A poll published in the Hurriyet Daily News on Thursday revealed that 70 percent of the protesters insisted they did not “feel close” to any political party. Politics in the 21st century is about private freedoms and public space. Esin, watching the protest in the square, added that her conservative parents think Mr. Erdogan goes too far by banning alcohol and scolding couples for kissing on subways.
Near the statue of Ataturk in the middle of Taksim Square, now festooned with protesters’ banners and flags, I found a 24-year-old photography student who identified herself as Kader, from northern Turkey. “I come to hang out here because there are all kinds of people and it’s fun,” she told me. As she spoke, a Turkish couple, arm in arm, the woman in head scarf, passed by. “The prime minister is treating the place as his private property,” Kader wanted to make clear.

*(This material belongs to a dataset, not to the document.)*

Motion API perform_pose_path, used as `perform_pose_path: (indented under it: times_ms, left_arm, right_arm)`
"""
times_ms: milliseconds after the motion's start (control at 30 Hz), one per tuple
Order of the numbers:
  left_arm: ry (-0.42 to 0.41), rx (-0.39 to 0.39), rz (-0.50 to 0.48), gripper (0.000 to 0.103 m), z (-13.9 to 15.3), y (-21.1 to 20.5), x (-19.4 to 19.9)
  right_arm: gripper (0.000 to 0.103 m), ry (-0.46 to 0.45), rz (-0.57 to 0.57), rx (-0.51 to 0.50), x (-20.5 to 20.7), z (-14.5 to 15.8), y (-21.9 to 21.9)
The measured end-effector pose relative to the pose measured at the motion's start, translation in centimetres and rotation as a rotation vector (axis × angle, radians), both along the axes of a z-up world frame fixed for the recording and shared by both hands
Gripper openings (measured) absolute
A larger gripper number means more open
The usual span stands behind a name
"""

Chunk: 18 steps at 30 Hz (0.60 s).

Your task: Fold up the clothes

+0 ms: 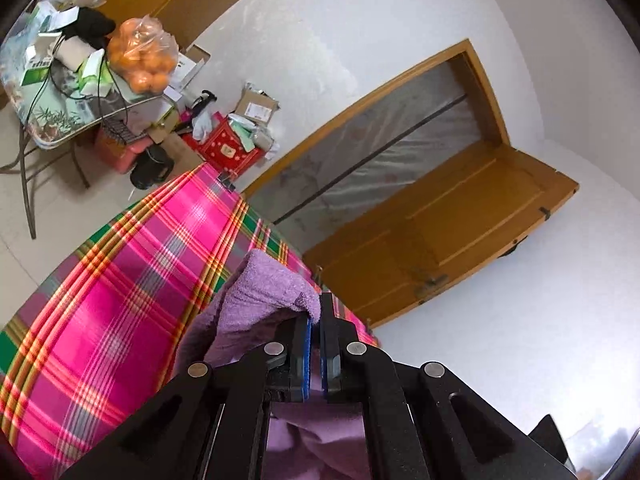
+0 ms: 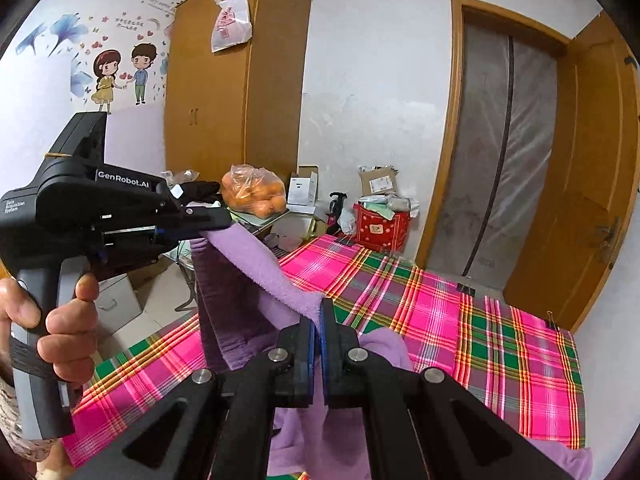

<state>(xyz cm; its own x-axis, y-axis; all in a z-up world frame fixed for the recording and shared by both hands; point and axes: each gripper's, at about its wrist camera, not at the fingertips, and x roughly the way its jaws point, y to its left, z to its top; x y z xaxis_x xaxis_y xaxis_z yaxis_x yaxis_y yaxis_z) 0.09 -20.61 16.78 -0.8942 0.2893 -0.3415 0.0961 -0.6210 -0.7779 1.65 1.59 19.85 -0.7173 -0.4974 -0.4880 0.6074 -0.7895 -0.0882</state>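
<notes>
A purple fleece garment (image 2: 256, 264) hangs stretched in the air between my two grippers, above a table with a pink plaid cloth (image 2: 440, 312). My right gripper (image 2: 319, 312) is shut on one edge of it; the rest drapes down onto the cloth. My left gripper (image 2: 218, 222), held by a hand (image 2: 60, 320), is shut on the other end, higher and to the left. In the left wrist view the left gripper (image 1: 316, 314) pinches a fold of the purple garment (image 1: 264, 284) over the plaid cloth (image 1: 120, 280).
A cluttered side table (image 1: 48, 136) with a bag of oranges (image 1: 142, 58) stands beyond the plaid table. Boxes and a red box (image 2: 380, 226) sit on the floor by the wall. A wooden wardrobe (image 2: 236, 80) and an open wooden door (image 2: 580, 184) flank the room.
</notes>
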Motion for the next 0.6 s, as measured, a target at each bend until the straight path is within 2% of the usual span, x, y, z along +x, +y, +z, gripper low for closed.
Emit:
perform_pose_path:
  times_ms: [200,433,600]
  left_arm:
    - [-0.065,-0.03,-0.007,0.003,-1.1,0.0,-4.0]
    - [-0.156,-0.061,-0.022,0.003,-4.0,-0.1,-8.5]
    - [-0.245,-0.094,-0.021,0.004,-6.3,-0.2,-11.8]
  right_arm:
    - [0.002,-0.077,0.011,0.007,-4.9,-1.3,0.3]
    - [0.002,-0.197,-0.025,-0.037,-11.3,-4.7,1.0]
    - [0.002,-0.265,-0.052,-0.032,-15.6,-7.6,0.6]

Mr. Erdogan’s plan for removing buses and taxis and installing a single, vast pedestrian zone at Taksim, stripped of its gritty and unpredictable energy, turned into a polite shopping area, will sap the square of its pedestrian vitality, not make it pedestrian-friendlier. After several days with few cars or buses getting into Taksim because of the barricades, the illogic of Mr. Erdogan’s tunnel is obvious. There has been no great traffic crisis.

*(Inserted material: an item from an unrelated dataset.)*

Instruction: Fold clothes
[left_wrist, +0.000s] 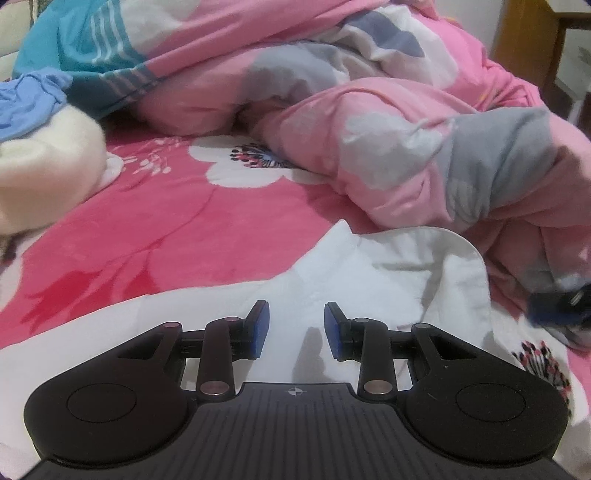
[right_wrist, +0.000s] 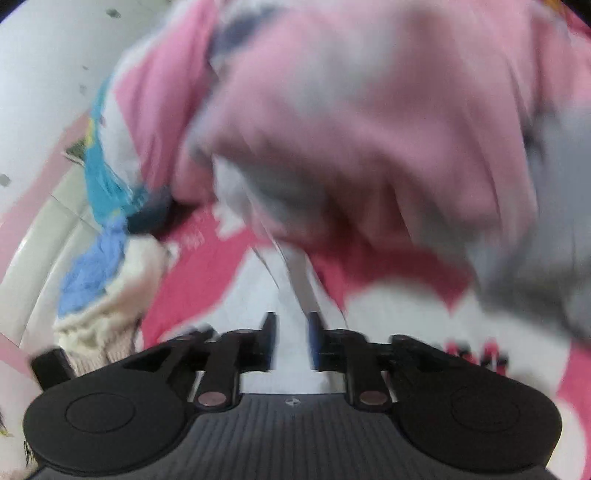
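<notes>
A shirt (left_wrist: 388, 266) lies spread on the bedsheet (left_wrist: 184, 229), just ahead of the left gripper (left_wrist: 296, 328). Behind the shirt a bunched quilt (left_wrist: 369, 110) fills the back and right of the bed. At the far left a sweater (left_wrist: 48, 162) lies with another garment (left_wrist: 29, 103) on top.

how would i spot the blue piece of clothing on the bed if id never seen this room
Start from the bed with the bright pink flowered sheet and the big rumpled pink and grey quilt heaped across its far side. Follow the quilt to its teal striped end; the blue garment lies crumpled just below, on top of a fluffy cream garment. It is the only plain periwinkle-blue cloth there.
</notes>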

“We know from the 1960s that pedestrianizing everything doesn’t work,” agreed Hashim Sarkis, who teaches architecture and urbanism at Harvard. “Managing the balance is better. There is much to be said for loose, indeterminate places like Taksim. Its changeability is its strength, which is the threat perceived by authorities. It’s too loose and open.”
I hailed a taxi to check out the Dolmabahce Tunnel, another of Mr. Erdogan’s renewal projects, which is akin to the tunnel now being devised under Taksim, where people would descend for buses and taxis. It was no place for pedestrians to go. My driver, Erdal Bas, 42, volunteered that it had also done nothing to reduce traffic jams. “It just adds another road into them,” he said.
We drove on to Sulukule, a neighborhood hard by the ancient city walls, where the Roma have lived for more than a thousand years. Mr. Erdogan’s government forced many of them out a few years ago to clear land for a condo complex, which opens shortly. I found what is left of the old streets alive with families and children playing. The new buildings next to them, sterile three- and four-story concrete, glass and wood townhouses with duplex and triplex apartments, had all the charm of a suburban office park.
Back at Gezi, a placard quotes an old poem by Nazim Hikmet:
I am a walnut tree in Gulhane Park
neither you are aware of this, nor the police.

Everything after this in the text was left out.